## ABOUT THIS TASK
As the answer, set down the lines below from the one containing "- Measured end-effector" through the one containing "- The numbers", exactly and inclusively, and no others.

## DATA EXCERPT
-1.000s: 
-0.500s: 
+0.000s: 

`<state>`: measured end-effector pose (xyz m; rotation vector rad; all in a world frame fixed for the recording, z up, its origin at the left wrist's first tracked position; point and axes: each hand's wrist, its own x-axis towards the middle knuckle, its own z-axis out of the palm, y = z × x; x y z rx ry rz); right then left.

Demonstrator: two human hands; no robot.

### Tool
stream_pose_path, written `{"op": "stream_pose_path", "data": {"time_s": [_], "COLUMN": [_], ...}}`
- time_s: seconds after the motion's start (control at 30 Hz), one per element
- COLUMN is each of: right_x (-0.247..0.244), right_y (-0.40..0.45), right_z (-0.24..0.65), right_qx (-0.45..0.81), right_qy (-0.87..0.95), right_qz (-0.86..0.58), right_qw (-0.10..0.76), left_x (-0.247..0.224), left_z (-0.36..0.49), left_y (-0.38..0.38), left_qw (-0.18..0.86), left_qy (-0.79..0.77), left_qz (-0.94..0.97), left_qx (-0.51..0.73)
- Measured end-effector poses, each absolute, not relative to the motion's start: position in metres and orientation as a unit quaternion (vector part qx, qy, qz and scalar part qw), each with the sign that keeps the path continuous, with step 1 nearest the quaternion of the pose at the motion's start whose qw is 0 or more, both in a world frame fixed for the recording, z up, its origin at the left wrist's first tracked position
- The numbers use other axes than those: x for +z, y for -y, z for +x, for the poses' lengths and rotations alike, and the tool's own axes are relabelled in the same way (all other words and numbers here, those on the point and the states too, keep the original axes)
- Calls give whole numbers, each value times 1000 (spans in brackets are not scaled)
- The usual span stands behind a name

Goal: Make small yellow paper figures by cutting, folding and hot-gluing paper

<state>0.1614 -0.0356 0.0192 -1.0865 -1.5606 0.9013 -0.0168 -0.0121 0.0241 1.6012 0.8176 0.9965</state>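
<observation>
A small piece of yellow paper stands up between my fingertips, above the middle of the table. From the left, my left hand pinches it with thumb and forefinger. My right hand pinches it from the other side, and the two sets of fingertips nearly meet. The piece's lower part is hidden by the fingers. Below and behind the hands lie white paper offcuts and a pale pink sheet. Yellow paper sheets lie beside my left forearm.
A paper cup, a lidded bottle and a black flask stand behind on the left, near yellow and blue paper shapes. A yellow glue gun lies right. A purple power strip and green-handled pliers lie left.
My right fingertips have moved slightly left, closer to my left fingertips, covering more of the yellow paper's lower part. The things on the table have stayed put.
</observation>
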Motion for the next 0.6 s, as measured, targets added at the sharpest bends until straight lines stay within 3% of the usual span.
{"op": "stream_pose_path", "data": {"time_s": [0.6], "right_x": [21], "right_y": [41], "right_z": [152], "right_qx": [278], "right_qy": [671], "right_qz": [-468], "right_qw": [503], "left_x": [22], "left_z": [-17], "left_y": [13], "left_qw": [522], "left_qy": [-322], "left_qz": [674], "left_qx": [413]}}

## ANSWER TO THE PROBLEM
- Measured end-effector poses, each absolute, not relative to the motion's start: position in metres and orientation as a unit quaternion (vector part qx, qy, qz and scalar part qw), each with the sign that keeps the path continuous, with step 1 nearest the quaternion of the pose at the motion's start whose qw is 0 or more, both in a world frame fixed for the recording, z up, its origin at the left wrist's first tracked position
- The numbers use other axes than those: x for +z, y for -y, z for +x, for the poses' lengths and rotations alike, and the tool's own axes are relabelled in the same way (all other words and numbers here, those on the point and the states too, keep the original axes)

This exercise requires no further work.